Your objective:
Copies of all lines that contain "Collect" are needed; take them from the data below.

[Record extracts Boundary: Start]

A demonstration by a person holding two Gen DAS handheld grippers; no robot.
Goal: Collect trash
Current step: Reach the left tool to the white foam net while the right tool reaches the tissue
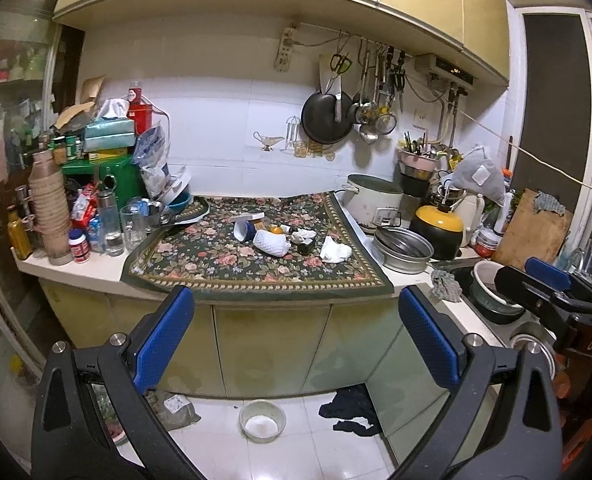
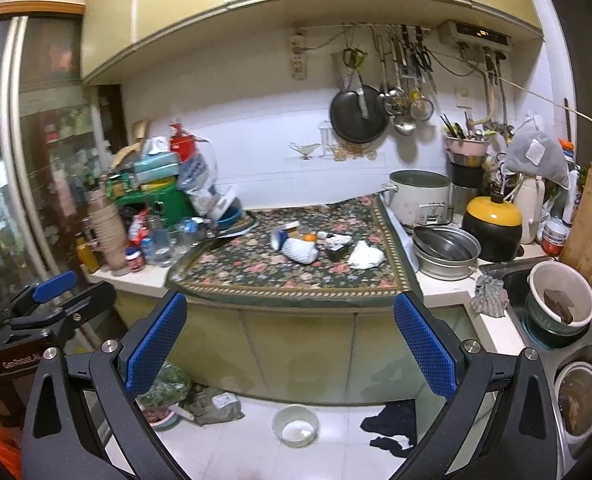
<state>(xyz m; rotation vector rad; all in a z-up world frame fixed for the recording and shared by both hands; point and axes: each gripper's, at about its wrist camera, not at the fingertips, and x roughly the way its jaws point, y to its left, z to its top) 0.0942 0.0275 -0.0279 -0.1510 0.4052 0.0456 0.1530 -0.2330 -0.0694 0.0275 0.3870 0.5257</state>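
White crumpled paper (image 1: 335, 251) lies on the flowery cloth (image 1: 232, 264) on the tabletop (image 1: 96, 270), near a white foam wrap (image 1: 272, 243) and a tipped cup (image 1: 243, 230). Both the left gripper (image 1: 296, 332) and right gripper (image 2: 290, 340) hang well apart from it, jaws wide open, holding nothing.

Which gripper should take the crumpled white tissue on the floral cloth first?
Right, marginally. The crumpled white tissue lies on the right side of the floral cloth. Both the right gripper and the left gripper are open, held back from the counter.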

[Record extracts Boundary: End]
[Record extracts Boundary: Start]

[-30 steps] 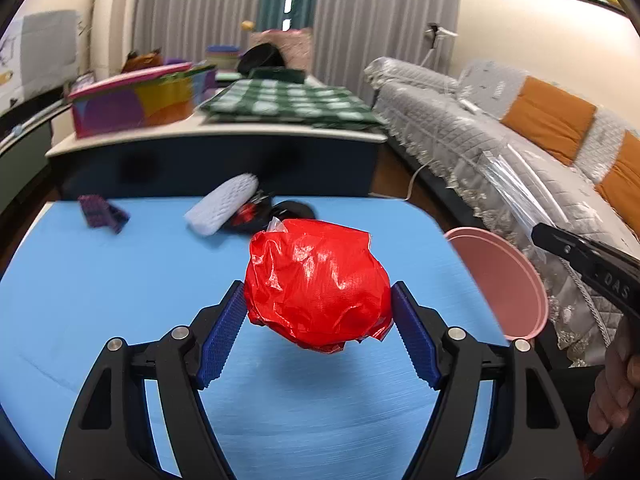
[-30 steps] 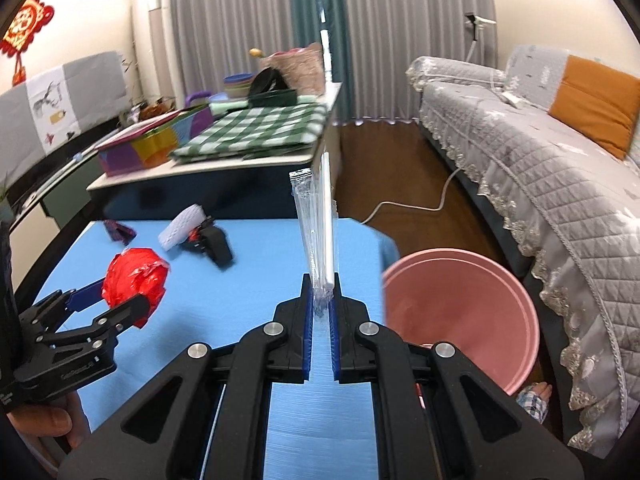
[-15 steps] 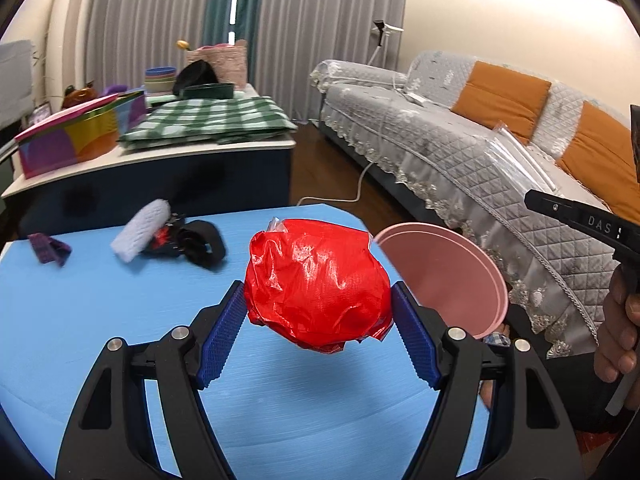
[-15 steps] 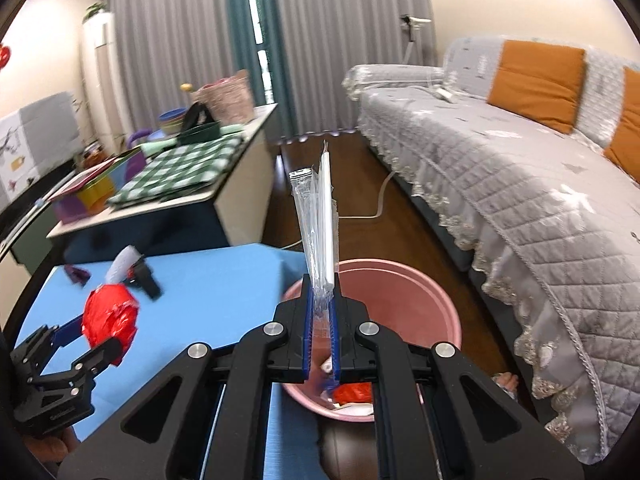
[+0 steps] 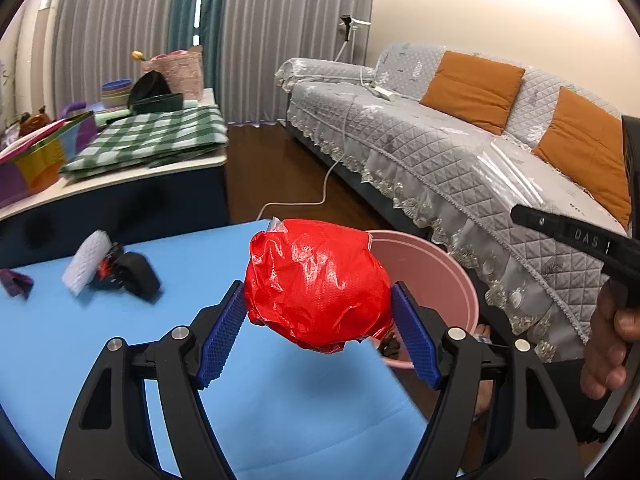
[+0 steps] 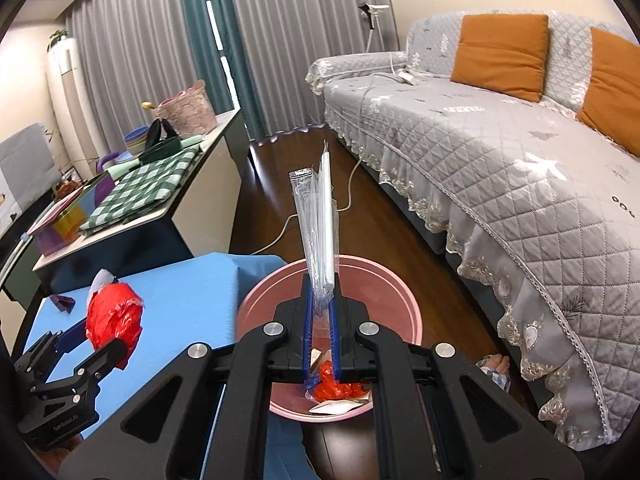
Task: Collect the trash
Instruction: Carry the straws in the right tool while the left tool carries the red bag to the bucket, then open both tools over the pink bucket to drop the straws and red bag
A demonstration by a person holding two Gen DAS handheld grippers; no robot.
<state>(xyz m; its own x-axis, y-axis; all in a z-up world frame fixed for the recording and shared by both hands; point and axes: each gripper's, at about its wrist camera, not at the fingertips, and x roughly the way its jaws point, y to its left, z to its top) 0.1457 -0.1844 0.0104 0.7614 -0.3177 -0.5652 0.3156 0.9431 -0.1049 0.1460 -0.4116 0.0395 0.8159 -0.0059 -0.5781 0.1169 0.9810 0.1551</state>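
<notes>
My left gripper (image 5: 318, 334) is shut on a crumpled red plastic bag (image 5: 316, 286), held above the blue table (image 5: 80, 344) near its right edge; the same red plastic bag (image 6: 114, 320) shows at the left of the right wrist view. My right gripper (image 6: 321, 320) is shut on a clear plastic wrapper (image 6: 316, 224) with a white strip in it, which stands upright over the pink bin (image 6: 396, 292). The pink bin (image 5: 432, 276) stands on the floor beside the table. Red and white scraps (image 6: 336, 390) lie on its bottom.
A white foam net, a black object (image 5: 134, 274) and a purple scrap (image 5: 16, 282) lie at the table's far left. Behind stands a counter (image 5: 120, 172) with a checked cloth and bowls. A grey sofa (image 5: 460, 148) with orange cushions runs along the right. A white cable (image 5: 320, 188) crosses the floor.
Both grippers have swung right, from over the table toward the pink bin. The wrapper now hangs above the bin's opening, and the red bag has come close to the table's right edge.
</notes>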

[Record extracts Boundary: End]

Task response:
Goal: Collect trash
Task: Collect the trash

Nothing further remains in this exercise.